**Aim of the exercise:**
A faithful, picture-free copy of the listing below is required.

**Given information:**
* * * *
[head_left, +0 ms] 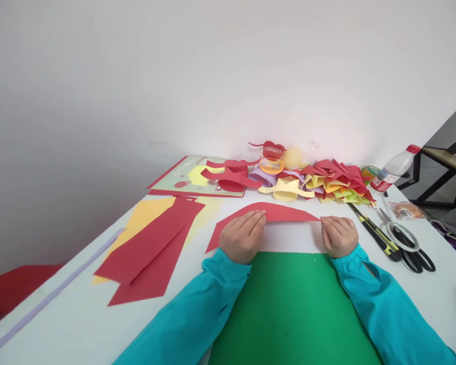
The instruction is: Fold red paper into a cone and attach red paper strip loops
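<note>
A curved sheet of red paper [285, 213] spans the space between my two hands, above the white table. My left hand [243, 236] is closed on its near edge, left of the middle, and part of the sheet sticks out beyond that wrist. With fingers pinched together, my right hand [339, 236] grips the pointed right end. Below both hands lies a green cutting mat [292, 304], its far edge just under the paper. To the left, red paper strips [152, 253] lie overlapped on a yellow sheet [140, 215].
Curled paper pieces [289, 188] and folded paper fans [340, 180] line the wall, beside a flat printed board [167, 180]. At right are a utility knife [378, 235], scissors [414, 258], a tape roll [403, 236] and a bottle [395, 170]. A lilac strip [57, 291] runs along the left edge.
</note>
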`<state>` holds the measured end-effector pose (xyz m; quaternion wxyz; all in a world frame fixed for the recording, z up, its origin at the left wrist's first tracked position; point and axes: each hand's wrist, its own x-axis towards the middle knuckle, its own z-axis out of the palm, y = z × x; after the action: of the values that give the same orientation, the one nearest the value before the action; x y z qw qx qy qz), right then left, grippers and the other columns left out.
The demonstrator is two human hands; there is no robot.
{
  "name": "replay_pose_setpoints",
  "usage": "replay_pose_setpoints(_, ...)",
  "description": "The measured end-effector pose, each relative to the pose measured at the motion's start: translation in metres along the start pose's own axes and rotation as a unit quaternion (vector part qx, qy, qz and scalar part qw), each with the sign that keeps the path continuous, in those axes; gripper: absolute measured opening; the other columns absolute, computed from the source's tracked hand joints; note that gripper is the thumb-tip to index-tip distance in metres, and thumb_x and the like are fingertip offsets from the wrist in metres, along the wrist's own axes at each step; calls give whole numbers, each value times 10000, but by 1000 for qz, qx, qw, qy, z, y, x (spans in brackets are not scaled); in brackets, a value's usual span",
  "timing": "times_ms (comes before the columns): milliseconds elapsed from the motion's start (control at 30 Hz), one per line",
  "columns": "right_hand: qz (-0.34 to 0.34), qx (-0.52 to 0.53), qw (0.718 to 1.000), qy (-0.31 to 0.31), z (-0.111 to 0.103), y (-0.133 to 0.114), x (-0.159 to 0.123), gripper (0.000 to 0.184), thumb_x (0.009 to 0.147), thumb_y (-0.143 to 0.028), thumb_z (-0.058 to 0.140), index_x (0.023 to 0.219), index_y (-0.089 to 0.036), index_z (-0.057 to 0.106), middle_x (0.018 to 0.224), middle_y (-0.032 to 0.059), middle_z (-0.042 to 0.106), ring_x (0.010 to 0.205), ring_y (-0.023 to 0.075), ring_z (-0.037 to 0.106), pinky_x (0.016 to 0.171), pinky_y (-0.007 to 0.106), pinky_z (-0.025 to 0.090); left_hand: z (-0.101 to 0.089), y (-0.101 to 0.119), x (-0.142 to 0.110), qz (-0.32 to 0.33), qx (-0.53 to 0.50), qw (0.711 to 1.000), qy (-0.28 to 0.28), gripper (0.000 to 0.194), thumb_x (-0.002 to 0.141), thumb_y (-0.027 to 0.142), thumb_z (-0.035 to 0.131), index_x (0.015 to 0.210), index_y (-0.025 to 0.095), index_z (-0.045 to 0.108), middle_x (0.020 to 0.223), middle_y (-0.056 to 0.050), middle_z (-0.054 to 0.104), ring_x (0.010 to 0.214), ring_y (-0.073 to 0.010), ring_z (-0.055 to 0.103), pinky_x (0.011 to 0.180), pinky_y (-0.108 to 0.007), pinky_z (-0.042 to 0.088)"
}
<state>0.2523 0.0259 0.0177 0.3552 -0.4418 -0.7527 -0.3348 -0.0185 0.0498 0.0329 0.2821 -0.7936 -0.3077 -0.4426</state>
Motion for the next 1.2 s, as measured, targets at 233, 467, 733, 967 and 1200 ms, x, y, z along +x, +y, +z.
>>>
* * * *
**Answer section:**
[head_left, +0 ms] 
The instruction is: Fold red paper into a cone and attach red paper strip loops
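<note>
A curved sheet of red paper [285, 213] spans the space between my two hands, above the white table. My left hand [243, 236] is closed on its near edge, left of the middle, and part of the sheet sticks out beyond that wrist. With fingers pinched together, my right hand [339, 236] grips the pointed right end. Below both hands lies a green cutting mat [292, 304], its far edge just under the paper. To the left, red paper strips [152, 253] lie overlapped on a yellow sheet [140, 215].
Curled paper pieces [289, 188] and folded paper fans [340, 180] line the wall, beside a flat printed board [167, 180]. At right are a utility knife [378, 235], scissors [414, 258], a tape roll [403, 236] and a bottle [395, 170]. A lilac strip [57, 291] runs along the left edge.
</note>
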`<state>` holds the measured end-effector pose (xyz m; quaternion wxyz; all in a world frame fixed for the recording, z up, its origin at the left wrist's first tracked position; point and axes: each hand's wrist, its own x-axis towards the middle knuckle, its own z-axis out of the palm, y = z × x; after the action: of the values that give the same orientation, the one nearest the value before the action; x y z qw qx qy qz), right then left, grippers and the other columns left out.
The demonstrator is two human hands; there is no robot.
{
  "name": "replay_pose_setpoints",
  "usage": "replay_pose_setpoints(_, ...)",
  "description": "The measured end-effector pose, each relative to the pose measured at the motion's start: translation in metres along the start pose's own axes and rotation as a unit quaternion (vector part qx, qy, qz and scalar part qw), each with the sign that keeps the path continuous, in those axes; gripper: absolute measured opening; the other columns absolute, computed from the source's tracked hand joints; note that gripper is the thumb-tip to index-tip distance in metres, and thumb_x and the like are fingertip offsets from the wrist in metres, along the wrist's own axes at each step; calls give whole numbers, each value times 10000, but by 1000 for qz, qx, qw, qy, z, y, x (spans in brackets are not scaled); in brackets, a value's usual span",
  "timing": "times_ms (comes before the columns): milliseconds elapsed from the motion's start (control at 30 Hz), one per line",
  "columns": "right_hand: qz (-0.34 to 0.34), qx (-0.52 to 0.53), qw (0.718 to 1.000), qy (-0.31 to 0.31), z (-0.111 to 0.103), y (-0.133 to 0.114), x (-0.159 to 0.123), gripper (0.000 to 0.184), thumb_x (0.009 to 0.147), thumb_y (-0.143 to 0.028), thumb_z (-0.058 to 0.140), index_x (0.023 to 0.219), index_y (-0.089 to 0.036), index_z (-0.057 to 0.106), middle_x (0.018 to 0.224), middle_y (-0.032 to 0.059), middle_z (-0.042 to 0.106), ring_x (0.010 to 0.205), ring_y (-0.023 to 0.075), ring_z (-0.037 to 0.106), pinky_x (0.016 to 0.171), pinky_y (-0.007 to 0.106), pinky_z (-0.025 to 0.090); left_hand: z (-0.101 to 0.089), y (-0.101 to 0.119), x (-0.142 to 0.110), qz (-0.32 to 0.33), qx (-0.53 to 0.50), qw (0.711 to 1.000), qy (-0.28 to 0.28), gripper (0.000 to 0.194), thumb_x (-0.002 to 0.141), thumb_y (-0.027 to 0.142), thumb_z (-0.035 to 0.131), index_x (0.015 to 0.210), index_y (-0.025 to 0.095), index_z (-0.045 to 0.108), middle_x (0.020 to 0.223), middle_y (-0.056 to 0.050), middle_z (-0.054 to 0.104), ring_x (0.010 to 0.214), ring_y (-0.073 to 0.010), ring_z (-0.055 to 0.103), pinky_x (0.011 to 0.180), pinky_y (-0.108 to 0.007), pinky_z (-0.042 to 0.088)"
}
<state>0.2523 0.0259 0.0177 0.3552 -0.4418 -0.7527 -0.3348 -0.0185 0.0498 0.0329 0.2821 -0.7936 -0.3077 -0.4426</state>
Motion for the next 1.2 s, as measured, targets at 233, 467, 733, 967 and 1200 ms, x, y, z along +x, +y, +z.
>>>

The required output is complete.